▶ [Directions for this task]: In the listing below, locate the line containing "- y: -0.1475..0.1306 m" and the line containing "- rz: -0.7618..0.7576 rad". Output both of them and every line between, exactly as written, and nothing more.
--- --- ---
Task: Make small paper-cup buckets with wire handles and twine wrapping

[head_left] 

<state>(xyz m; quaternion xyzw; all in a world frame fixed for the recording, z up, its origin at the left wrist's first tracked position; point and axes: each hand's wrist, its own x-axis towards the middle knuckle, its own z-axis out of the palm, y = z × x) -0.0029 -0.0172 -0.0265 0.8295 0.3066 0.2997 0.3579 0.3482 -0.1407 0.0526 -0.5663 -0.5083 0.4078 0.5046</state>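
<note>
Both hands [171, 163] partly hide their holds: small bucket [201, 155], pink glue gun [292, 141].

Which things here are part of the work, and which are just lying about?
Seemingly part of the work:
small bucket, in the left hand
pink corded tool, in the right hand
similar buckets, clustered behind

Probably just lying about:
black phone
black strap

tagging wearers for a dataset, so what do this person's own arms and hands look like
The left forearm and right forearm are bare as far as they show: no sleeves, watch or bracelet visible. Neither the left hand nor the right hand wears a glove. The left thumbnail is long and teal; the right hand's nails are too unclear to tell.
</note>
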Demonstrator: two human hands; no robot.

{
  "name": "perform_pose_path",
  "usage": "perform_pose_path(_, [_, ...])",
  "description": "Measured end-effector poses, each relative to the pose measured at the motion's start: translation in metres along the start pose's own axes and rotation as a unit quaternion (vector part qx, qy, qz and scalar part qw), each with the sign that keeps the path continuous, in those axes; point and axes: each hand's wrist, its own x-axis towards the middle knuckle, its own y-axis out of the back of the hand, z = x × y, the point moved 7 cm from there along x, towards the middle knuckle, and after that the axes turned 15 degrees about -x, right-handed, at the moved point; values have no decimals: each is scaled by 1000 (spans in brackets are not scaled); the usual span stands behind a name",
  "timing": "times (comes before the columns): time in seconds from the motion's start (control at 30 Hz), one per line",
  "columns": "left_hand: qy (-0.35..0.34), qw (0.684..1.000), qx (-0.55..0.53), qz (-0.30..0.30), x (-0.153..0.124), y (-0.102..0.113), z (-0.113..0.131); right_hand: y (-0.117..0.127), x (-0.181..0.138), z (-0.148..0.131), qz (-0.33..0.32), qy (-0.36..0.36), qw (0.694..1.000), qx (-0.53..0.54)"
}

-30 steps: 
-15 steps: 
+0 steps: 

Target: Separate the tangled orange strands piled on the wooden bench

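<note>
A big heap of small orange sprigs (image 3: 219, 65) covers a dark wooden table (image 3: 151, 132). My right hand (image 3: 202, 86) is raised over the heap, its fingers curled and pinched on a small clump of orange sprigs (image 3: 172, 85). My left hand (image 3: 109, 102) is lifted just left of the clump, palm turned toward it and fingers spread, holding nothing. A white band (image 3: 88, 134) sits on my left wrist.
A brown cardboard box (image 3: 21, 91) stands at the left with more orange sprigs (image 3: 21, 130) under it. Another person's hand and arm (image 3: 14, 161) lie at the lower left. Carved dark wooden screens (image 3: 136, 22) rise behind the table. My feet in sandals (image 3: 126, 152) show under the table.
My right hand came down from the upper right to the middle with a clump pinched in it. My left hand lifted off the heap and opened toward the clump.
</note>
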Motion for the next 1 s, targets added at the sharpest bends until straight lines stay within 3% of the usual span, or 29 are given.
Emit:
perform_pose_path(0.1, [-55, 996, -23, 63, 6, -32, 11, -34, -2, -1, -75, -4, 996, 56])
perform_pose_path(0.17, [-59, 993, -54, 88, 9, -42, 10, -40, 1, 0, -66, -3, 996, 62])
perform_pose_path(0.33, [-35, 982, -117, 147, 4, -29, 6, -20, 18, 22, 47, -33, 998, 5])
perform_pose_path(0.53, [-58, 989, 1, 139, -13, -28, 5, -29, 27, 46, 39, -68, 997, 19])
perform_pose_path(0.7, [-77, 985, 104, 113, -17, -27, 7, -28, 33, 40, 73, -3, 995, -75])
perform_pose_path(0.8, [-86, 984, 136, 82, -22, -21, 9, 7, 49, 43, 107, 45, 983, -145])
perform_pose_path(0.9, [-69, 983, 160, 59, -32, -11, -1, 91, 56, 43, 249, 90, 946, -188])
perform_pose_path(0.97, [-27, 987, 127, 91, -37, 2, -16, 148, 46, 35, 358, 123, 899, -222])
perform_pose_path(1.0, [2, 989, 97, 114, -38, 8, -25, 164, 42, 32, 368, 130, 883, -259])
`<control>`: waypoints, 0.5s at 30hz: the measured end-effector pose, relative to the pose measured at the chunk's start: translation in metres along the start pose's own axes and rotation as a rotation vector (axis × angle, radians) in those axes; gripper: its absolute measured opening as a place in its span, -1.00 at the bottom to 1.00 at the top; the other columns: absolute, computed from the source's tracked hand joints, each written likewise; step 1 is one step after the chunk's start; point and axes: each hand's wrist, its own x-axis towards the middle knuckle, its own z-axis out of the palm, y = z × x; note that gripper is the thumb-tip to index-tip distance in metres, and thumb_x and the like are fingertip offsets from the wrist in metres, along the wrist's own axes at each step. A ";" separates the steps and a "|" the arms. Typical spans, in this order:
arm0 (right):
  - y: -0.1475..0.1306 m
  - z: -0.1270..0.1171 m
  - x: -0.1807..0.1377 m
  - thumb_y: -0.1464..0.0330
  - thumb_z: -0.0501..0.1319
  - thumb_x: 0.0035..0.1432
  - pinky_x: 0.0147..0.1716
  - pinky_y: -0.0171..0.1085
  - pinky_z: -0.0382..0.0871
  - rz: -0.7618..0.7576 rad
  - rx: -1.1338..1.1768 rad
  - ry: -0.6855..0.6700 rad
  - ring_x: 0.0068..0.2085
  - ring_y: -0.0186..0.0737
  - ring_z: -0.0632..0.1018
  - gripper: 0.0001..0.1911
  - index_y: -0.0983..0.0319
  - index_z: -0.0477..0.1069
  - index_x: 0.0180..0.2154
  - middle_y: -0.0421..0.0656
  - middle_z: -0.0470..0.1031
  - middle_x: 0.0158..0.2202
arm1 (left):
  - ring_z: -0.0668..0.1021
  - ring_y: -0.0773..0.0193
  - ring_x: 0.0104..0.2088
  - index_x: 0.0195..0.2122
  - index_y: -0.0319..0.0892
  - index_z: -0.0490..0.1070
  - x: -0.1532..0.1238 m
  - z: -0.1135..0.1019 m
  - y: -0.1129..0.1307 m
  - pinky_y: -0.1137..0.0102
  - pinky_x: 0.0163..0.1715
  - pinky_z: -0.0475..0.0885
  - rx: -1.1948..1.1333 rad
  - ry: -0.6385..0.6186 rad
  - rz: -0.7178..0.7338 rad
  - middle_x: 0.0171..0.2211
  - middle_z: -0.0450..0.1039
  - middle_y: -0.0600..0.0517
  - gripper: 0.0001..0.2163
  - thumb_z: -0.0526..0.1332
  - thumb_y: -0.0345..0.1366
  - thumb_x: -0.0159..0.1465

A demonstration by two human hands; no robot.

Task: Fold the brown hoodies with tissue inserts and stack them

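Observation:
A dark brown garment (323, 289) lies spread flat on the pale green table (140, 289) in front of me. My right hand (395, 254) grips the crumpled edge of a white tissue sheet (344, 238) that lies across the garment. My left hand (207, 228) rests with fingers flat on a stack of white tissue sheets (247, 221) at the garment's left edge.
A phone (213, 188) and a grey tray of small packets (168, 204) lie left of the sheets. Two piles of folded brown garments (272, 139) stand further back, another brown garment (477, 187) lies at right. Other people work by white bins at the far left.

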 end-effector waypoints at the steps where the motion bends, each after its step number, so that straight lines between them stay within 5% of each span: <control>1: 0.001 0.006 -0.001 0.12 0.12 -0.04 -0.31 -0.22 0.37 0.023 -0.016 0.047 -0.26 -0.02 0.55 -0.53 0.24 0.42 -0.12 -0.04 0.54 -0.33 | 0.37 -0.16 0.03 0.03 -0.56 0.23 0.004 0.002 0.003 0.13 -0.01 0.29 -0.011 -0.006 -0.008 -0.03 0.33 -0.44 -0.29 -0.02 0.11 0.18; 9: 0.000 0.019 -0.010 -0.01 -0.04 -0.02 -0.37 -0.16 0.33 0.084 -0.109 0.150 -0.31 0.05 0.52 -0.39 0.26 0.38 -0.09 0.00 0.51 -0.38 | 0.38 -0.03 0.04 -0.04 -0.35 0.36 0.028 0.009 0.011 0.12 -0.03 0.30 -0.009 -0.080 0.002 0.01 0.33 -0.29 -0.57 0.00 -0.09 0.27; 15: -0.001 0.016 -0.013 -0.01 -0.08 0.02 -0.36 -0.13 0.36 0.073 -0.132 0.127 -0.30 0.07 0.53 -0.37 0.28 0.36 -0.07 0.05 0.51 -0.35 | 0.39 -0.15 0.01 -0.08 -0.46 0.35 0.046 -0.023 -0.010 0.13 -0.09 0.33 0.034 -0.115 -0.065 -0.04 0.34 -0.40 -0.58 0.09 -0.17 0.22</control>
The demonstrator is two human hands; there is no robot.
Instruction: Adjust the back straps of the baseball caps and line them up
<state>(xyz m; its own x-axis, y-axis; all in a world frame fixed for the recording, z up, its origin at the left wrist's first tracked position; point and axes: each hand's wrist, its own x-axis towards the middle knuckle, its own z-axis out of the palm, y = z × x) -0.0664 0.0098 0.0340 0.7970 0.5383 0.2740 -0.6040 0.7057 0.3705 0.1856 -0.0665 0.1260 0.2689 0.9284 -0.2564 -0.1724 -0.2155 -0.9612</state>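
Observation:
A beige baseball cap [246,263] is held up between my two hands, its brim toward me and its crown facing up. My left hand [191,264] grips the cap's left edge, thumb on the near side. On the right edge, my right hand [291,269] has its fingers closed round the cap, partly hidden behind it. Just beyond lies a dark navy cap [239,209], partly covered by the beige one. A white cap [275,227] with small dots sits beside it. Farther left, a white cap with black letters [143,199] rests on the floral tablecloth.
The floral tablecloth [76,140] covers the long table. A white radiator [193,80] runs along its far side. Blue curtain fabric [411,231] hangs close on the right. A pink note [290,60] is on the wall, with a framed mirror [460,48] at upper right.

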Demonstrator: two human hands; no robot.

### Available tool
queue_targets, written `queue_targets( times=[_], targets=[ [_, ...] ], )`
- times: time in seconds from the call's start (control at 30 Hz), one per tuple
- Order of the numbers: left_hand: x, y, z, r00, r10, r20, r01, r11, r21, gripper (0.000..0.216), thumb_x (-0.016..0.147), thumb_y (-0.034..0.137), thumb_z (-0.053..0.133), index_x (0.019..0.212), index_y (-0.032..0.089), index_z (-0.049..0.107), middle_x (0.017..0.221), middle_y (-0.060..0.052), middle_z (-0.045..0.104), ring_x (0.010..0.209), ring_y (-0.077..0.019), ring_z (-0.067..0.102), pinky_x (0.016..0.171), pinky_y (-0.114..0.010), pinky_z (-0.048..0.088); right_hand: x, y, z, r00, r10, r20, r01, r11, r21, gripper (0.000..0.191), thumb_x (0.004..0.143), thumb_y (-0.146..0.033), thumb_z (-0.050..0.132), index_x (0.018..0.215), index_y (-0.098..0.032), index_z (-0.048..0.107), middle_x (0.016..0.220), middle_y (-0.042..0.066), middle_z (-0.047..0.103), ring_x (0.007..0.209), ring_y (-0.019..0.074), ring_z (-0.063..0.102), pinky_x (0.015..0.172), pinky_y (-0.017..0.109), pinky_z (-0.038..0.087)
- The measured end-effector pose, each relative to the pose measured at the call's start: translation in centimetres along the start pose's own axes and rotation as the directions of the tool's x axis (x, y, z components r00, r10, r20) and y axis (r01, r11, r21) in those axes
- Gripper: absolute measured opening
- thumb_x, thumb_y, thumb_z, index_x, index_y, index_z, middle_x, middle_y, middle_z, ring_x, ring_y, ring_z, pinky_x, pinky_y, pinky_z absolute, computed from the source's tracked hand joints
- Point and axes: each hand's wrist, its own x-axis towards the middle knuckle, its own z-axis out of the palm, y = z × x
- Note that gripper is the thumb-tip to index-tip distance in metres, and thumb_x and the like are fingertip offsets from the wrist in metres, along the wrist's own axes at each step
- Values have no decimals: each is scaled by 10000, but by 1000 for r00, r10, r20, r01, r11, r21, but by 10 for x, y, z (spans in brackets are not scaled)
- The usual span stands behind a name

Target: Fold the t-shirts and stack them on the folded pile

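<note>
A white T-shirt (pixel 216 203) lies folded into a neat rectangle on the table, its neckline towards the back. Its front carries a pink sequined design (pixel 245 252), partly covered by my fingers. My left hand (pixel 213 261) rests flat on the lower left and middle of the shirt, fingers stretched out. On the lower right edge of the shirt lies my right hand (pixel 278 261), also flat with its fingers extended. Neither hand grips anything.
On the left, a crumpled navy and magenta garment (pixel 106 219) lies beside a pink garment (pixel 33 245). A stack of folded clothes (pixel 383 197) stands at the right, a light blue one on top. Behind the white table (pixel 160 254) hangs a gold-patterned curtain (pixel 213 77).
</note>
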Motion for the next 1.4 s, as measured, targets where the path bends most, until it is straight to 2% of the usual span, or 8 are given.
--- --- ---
▶ [Result of this task]:
  - y: -0.1475..0.1306 m
  - z: -0.1270..0.1171 m
  - x: -0.1807..0.1377 m
  - thumb_y: -0.1464..0.0330
  - thumb_z: -0.0501..0.1319
  - thumb_x: 0.0035..0.1432
  - pinky_x: 0.0147..0.1716
  - pinky_y: -0.0171..0.1085
  - pinky_z: -0.0382..0.0871
  - rz: -0.7618..0.7576 rad

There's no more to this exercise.